Mais alors, qu’avait il compris? - si tant était qu’il eût compris quelque chose à cet improbable merdier communément appelé la vie …
Une chose et une seule, quand tout était dit.
Une chose et une seule comme un axe autour duquel tout le reste gravitait.
Cette vie était un mystère et le noyau de ce mystère était amour.
Plus exactement , articulation de l’amour, conjugaison de l’amour, déclinaison de l’amour , amour non pas absorbé en lui même mais en mouvement, autrement dit compassion.

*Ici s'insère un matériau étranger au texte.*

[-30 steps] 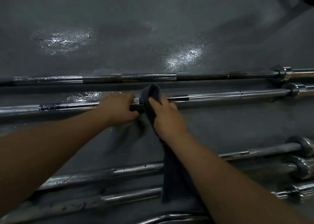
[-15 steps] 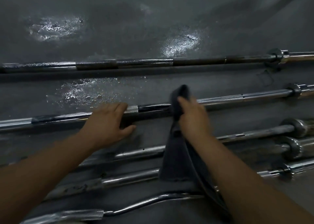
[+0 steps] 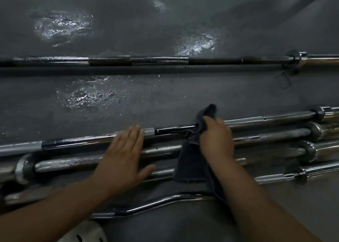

Avec toute sa violence, son insondable cruauté, sa beauté à tomber face contre terre à tout moment, sa fulgurante merveille, son horreur dévorante, avec tous ses opposés qui dansaient dans le vide en se tenant par la main, la vie était compassion.
Elle n’avait pas de sens, aucun, hormis celui là : l’acte immédiat de compassion qui, si insignifiant soit il à l’échelle de la ré-a-li-té, suffisait à tout racheter.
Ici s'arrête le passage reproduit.